◆ **Instructions to follow**
Each entry must appear in the answer exactly as written.

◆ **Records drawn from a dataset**
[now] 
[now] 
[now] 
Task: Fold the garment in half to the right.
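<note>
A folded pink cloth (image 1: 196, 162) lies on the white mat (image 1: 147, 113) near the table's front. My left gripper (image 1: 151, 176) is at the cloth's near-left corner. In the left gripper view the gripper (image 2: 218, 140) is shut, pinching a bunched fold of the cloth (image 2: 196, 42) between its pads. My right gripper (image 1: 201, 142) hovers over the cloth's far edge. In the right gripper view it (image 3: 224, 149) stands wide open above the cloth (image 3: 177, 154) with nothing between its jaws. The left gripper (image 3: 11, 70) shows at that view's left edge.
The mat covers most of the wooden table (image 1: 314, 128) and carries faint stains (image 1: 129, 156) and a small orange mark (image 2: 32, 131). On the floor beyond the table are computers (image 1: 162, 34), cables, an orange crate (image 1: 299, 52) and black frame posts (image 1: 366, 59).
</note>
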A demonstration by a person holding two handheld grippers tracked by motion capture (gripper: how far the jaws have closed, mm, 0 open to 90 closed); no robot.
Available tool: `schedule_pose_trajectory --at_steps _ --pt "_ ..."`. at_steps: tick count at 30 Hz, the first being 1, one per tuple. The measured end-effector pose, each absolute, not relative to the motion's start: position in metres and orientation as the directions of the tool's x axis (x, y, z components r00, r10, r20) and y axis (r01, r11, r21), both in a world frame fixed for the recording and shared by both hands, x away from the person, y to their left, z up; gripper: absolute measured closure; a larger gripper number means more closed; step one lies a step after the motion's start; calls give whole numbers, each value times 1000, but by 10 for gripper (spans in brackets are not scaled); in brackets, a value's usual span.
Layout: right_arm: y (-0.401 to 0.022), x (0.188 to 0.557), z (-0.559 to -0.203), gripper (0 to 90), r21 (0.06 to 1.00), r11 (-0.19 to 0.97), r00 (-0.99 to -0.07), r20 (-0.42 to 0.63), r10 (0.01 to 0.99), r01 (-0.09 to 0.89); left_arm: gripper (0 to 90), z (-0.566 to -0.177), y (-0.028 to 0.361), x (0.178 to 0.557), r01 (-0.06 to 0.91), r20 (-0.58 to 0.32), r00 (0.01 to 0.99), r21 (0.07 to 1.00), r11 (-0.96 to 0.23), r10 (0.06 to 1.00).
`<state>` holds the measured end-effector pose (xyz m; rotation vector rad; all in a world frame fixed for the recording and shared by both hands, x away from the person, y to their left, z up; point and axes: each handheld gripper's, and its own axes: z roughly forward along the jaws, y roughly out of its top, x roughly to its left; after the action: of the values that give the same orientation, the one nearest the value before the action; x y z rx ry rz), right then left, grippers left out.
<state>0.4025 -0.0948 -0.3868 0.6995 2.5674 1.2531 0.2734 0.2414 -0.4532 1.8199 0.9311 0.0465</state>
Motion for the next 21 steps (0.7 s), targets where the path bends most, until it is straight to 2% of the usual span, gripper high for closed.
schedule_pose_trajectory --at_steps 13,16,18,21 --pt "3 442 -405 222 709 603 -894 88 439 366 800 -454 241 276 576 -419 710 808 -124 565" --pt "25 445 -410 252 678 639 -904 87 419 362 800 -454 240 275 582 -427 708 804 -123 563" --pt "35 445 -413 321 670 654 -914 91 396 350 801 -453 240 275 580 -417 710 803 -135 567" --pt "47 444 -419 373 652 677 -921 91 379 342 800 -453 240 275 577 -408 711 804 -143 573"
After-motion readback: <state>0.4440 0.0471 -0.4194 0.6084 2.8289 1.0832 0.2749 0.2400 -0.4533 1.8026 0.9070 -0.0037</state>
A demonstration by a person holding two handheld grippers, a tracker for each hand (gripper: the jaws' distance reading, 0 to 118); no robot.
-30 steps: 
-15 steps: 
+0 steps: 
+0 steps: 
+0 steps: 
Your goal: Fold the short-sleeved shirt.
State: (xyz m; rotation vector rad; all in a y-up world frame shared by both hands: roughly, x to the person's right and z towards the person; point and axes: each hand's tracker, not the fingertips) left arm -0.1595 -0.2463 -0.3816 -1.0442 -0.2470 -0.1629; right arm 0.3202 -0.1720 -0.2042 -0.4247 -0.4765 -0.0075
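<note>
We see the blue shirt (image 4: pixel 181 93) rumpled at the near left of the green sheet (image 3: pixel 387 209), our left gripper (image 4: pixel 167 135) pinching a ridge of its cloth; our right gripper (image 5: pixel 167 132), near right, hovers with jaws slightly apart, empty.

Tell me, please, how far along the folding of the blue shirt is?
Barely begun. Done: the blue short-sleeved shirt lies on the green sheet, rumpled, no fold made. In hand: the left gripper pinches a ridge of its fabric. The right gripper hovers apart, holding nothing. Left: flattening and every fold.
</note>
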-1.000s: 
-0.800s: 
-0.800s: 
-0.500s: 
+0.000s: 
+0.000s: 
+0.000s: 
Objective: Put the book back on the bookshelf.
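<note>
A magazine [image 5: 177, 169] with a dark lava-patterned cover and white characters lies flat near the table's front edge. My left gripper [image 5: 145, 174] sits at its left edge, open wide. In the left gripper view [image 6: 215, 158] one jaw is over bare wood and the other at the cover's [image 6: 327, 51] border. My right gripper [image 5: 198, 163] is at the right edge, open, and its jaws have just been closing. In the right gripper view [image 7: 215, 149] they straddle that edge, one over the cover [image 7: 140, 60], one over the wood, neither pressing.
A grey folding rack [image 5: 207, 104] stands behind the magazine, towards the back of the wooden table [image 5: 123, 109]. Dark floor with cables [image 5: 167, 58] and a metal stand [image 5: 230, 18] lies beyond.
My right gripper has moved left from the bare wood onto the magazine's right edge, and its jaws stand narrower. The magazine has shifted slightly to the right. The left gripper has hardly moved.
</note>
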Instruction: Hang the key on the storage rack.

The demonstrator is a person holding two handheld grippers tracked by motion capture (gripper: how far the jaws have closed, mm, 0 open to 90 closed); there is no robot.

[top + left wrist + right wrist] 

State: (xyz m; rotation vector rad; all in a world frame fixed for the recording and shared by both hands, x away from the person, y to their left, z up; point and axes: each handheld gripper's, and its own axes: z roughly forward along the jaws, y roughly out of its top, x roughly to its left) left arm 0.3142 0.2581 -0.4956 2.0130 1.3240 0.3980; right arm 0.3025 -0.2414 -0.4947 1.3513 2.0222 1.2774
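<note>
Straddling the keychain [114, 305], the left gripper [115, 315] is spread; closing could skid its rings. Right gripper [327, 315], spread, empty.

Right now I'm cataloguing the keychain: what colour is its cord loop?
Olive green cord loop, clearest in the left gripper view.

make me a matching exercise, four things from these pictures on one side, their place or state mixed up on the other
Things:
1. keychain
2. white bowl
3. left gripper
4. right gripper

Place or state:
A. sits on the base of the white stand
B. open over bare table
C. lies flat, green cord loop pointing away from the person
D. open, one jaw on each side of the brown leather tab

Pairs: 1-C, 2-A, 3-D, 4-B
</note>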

◆ **Task solution**
[now] 
[now] 
[now] 
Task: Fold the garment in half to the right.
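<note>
A folded pink cloth (image 1: 196, 162) lies on the white mat (image 1: 147, 113) near the table's front. My left gripper (image 1: 151, 176) is at the cloth's near-left corner. In the left gripper view the gripper (image 2: 218, 140) is shut, pinching a bunched fold of the cloth (image 2: 196, 42) between its pads. My right gripper (image 1: 201, 142) hovers over the cloth's far edge. In the right gripper view it (image 3: 224, 149) stands wide open above the cloth (image 3: 177, 154) with nothing between its jaws. The left gripper (image 3: 11, 70) shows at that view's left edge.
The mat covers most of the wooden table (image 1: 314, 128) and carries faint stains (image 1: 129, 156) and a small orange mark (image 2: 32, 131). On the floor beyond the table are computers (image 1: 162, 34), cables, an orange crate (image 1: 299, 52) and black frame posts (image 1: 366, 59).
</note>
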A demonstration by a person holding two handheld grippers tracked by motion capture (gripper: how far the jaws have closed, mm, 0 open to 90 closed); no robot.
Available tool: `schedule_pose_trajectory --at_steps _ --pt "_ ..."`. at_steps: tick count at 30 Hz, the first being 1, one per tuple. The measured end-effector pose, each absolute, not relative to the motion's start: position in metres and orientation as the directions of the tool's x axis (x, y, z components r00, r10, r20) and y axis (r01, r11, r21), both in a world frame fixed for the recording and shared by both hands, x away from the person, y to their left, z up; gripper: absolute measured closure; a larger gripper number means more closed; step one lies a step after the motion's start; calls give whole numbers, each value times 1000, but by 10 for gripper (spans in brackets are not scaled); in brackets, a value's usual span.
Layout: right_arm: y (-0.401 to 0.022), x (0.188 to 0.557), z (-0.559 to -0.203), gripper (0 to 90), r21 (0.06 to 1.00), r11 (-0.19 to 0.97), r00 (-0.99 to -0.07), r20 (-0.42 to 0.63), r10 (0.01 to 0.99), r01 (-0.09 to 0.89); left_arm: gripper (0 to 90), z (-0.566 to -0.177), y (-0.028 to 0.361), x (0.178 to 0.557), r01 (-0.06 to 0.91), r20 (-0.58 to 0.32), r00 (0.01 to 0.99), r21 (0.07 to 1.00), r11 (-0.96 to 0.23), r10 (0.06 to 1.00).
`<state>` holds the measured end-effector pose (xyz m; rotation vector rad; all in a world frame fixed for the recording and shared by both hands, x away from the person, y to their left, z up; point and axes: each handheld gripper's, and its own axes: z roughly forward along the jaws, y roughly out of its top, x roughly to its left; after the action: of the values that give the same orientation, the one nearest the value before the action; x y z rx ry rz), right then left, grippers left out.
<state>0.4025 -0.0948 -0.3868 0.6995 2.5674 1.2531 0.2734 0.2414 -0.4532 1.8199 0.9311 0.0465</state>
Motion for the next 21 steps (0.7 s), targets where the path bends most, until it is straight to 2% of the usual span, gripper high for closed.
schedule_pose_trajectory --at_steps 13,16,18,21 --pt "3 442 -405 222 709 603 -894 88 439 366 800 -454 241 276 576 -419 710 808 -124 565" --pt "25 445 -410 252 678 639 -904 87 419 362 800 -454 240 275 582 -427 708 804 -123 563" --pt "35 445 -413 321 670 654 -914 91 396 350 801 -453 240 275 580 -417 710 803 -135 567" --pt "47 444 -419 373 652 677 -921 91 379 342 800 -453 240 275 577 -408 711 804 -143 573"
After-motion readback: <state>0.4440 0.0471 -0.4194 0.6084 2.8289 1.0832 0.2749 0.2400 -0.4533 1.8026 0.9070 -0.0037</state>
A demonstration by a person holding two handheld grippers, a tracker for each hand (gripper: the jaws' distance reading, 0 to 118); no robot.
-30 steps: 
-15 steps: 
+0 steps: 
+0 steps: 
+0 steps: 
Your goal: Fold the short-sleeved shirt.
State: (xyz m; rotation vector rad; all in a y-up world frame shared by both hands: roughly, x to the person's right and z towards the person; point and axes: each hand's tracker, not the fingertips) left arm -0.1595 -0.2463 -0.3816 -1.0442 -0.2470 -0.1629; right arm 0.3202 -0.1720 -0.2042 -0.4247 -0.4765 -0.0075
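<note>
We see the blue shirt (image 4: pixel 181 93) rumpled at the near left of the green sheet (image 3: pixel 387 209), our left gripper (image 4: pixel 167 135) pinching a ridge of its cloth; our right gripper (image 5: pixel 167 132), near right, hovers with jaws slightly apart, empty.

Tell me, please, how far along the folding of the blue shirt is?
Barely begun. Done: the blue short-sleeved shirt lies on the green sheet, rumpled, no fold made. In hand: the left gripper pinches a ridge of its fabric. The right gripper hovers apart, holding nothing. Left: flattening and every fold.
</note>
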-1.000s: 
-0.800s: 
-0.800s: 
-0.500s: 
+0.000s: 
+0.000s: 
+0.000s: 
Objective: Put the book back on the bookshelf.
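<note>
A magazine [image 5: 177, 169] with a dark lava-patterned cover and white characters lies flat near the table's front edge. My left gripper [image 5: 145, 174] sits at its left edge, open wide. In the left gripper view [image 6: 215, 158] one jaw is over bare wood and the other at the cover's [image 6: 327, 51] border. My right gripper [image 5: 198, 163] is at the right edge, open, and its jaws have just been closing. In the right gripper view [image 7: 215, 149] they straddle that edge, one over the cover [image 7: 140, 60], one over the wood, neither pressing.
A grey folding rack [image 5: 207, 104] stands behind the magazine, towards the back of the wooden table [image 5: 123, 109]. Dark floor with cables [image 5: 167, 58] and a metal stand [image 5: 230, 18] lies beyond.
My right gripper has moved left from the bare wood onto the magazine's right edge, and its jaws stand narrower. The magazine has shifted slightly to the right. The left gripper has hardly moved.
</note>
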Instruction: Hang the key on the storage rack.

The demonstrator is a person holding two handheld grippers tracked by motion capture (gripper: how far the jaws have closed, mm, 0 open to 90 closed); there is no robot.

[top + left wrist + right wrist] 

State: (xyz m; rotation vector rad; all in a world frame fixed for the recording and shared by both hands, x away from the person, y to their left, z up; point and axes: each handheld gripper's, and its own axes: z roughly forward along the jaws, y roughly out of its top, x roughly to its left) left arm 0.3142 0.2581 -0.4956 2.0130 1.3240 0.3980; right arm 0.3025 -0.2414 -0.4947 1.3513 2.0222 1.2774
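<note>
Straddling the keychain [114, 305], the left gripper [115, 315] is spread; closing could skid its rings. Right gripper [327, 315], spread, empty.

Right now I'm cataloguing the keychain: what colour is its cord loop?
Olive green cord loop, clearest in the left gripper view.

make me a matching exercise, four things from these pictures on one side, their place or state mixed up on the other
Things:
1. keychain
2. white bowl
3. left gripper
4. right gripper

Place or state:
A. sits on the base of the white stand
B. open over bare table
C. lies flat, green cord loop pointing away from the person
D. open, one jaw on each side of the brown leather tab

Pairs: 1-C, 2-A, 3-D, 4-B
</note>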

The answer has been fully stated.